Multiple Sclerosis Flashcards
Multiple sclerosis
A disease characterised by episodes of inflammation and demyelination in the CNS affecting the optic nerves, brain and spinal cord
Produces variable neurological symptoms depending on the regions of demyelination
Prevalence of MS
Most common neurological condition in young adults
85,000 people with MS in the UK
2.5 million people in the world
Typically starts between 20 - 40 years, but can affect kids/eldery
Aetiology of MS
Combination of environment and genetics but limited heritability
Only 30% risk in monozygotic twins
More common further from the equator, and possible role of early EBV infection
MS is caused by
Immune cells enter the CNS and release inflammatory mediators which causes demyelination by an unknown mechanism
Symptom development
Benign MS - infrequent episodes with full recovery after each
Relapsing-remitting MS- attacks with decreasing recovery
Primary progressive MS - steadily worsening condition
Secondary progressive MS - progressive worsening of condition after a period of relapsing-remitting
Symptoms of MS
Extremely variable depending on the areas affected
Can differ between attacks
People can retrospectively identify attacks long before diagnosis
Relapsing remitting MS
Onset over hours to days, with recovery taking weeks to months
Neurological deficit:
- optic neuritis (painful loss of vision)
- sensory symptoms/loss
- spinal cord ( leg weakness/numbness, urinary symptoms)
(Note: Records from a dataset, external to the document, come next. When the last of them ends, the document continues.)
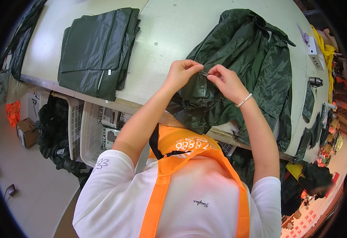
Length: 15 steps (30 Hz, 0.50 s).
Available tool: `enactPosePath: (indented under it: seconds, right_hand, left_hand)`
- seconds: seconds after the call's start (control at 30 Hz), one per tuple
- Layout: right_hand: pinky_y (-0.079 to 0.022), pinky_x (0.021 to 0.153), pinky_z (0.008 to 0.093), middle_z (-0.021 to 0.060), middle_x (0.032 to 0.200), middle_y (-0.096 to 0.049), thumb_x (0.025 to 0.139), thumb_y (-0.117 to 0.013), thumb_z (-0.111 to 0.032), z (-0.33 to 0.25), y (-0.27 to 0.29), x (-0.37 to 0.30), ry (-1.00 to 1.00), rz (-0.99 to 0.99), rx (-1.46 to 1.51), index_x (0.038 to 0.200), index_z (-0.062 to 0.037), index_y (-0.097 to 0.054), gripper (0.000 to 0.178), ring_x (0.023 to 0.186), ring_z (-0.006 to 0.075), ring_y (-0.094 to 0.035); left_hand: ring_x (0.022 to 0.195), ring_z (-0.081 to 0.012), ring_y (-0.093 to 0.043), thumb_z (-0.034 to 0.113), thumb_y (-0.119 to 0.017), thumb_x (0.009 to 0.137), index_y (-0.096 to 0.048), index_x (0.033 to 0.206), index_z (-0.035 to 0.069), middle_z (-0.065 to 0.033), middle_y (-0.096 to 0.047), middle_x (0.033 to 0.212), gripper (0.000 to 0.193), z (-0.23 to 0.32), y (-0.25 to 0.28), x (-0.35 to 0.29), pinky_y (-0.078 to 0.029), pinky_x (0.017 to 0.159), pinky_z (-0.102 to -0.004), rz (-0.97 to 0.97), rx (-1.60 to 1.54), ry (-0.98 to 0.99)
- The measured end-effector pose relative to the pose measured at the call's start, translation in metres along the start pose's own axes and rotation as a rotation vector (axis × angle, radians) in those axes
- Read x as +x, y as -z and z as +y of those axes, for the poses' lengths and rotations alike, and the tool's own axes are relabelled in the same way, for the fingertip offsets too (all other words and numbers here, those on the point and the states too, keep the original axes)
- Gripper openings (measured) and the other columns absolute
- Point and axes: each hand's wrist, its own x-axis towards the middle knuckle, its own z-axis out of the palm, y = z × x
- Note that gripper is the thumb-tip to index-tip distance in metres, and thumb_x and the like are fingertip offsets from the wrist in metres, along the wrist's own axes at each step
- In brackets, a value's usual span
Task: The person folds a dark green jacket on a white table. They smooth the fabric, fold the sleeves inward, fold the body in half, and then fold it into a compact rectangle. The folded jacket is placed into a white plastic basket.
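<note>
A dark green camouflage jacket [256, 59] lies loosely spread on the pale table, its near folds hanging over the front edge toward my apron. Above its left part, my left hand [182, 74] is closed in a pinch, thumb against forefinger. Close beside it, my right hand [228, 83], with a beaded bracelet at the wrist, pinches too. A tiny greyish piece shows between the two sets of fingertips; whether it belongs to the jacket I cannot tell.
Folded dark green garments [98, 47] are stacked on the table [161, 33] at left. White plastic baskets [89, 137] stand under the front edge. At right lie a small white box [315, 53], a black cylindrical object [316, 82] and dark green fabric strips [303, 144].
</note>
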Motion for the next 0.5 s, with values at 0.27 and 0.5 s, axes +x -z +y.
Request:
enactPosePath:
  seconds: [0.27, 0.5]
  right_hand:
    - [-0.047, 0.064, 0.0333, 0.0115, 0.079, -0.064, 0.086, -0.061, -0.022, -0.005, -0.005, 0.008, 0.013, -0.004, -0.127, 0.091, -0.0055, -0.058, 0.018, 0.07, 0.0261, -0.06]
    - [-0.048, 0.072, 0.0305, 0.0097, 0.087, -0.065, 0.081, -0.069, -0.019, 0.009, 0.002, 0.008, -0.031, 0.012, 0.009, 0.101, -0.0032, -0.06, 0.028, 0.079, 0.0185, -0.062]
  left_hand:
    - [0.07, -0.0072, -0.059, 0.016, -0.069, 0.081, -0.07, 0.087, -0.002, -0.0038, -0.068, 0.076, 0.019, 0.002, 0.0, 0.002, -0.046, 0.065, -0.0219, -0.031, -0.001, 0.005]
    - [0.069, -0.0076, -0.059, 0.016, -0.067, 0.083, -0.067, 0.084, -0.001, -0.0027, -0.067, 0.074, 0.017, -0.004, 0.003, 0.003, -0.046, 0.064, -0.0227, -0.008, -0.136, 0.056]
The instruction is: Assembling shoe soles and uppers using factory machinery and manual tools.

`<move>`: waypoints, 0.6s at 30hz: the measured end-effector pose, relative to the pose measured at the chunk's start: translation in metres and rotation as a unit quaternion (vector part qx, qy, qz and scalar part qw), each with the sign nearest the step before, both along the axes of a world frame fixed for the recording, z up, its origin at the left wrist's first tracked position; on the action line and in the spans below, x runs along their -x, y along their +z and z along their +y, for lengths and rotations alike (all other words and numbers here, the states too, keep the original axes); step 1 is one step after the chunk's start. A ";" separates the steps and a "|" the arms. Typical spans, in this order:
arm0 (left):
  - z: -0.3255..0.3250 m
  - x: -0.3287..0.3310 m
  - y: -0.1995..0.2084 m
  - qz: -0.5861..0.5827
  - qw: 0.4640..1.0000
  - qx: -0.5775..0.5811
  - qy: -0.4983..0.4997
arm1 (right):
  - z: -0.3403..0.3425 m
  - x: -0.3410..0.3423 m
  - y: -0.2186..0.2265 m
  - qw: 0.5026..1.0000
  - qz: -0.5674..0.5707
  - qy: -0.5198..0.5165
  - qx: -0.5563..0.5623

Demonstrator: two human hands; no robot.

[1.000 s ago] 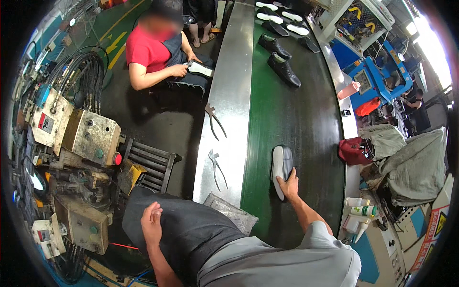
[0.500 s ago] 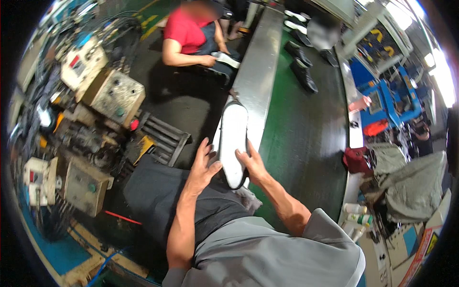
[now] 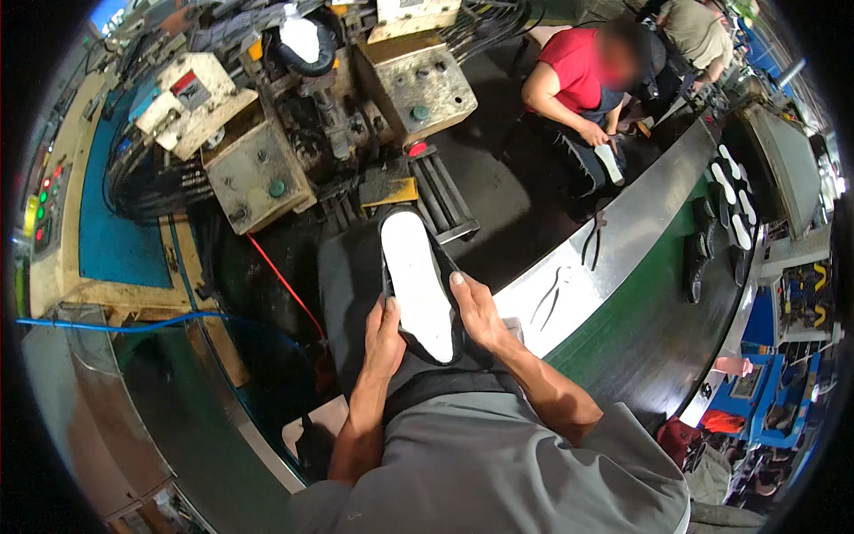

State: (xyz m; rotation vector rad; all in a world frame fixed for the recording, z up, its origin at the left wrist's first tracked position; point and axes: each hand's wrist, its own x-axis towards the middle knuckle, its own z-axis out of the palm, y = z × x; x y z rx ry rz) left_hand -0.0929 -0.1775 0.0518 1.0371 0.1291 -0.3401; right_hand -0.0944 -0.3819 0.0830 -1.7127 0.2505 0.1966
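Note:
Over my lap I hold a black shoe upper with a white sole-shaped bottom point(image 3: 414, 280) facing up, its narrower end toward me. My left hand point(image 3: 384, 343) grips its left side, thumb along the edge. On the opposite side my right hand point(image 3: 478, 311) closes round the black rim, thumb at the top edge. The fingers under the shoe are hidden. To the right of my right hand, light-coloured pliers point(image 3: 553, 294) lie on the metal ledge point(image 3: 614, 262). Dark-handled pliers point(image 3: 593, 238) rest a little farther along it.
Ahead stands a machine with control boxes point(image 3: 418, 93) and another shoe point(image 3: 307, 44) mounted on it. Right of the ledge, a green-black conveyor point(image 3: 614, 356) carries black shoes point(image 3: 700, 254) and white-bottomed ones. A co-worker in red point(image 3: 569, 76) sits beyond, holding a white-bottomed piece. A blue hose point(image 3: 133, 327) crosses at left.
My view has swung left toward the machine. Both hands have carried the shoe from beside the metal ledge to over my lap, and the pliers on the ledge now show.

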 end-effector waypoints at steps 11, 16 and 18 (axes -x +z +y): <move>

- hemiparesis or cerebellar symptoms
Primary Progressive MS
Gradual accumulation of neurological deficits
No spontaneous improvement or sudden deterioration
Secondary progressive MS
Relapsing remitting MS followed by progressive disease
Possible symptoms of MS
Sensory -double vision/optic neuritis, pins and needles,numbness, pain
Muscular- weakness, slurred speech
Central symptoms - bladder weakness, tremor, fatigue, depression, memory problems, sexual problems
Cranial nerves examination findings
Optic disc atrophy or muscle weakness (VI nerve palsy)
Reduced vision and acuity
Intranuclear ophthalmoplegia
Nystagmus and dysarthria (slurring speech)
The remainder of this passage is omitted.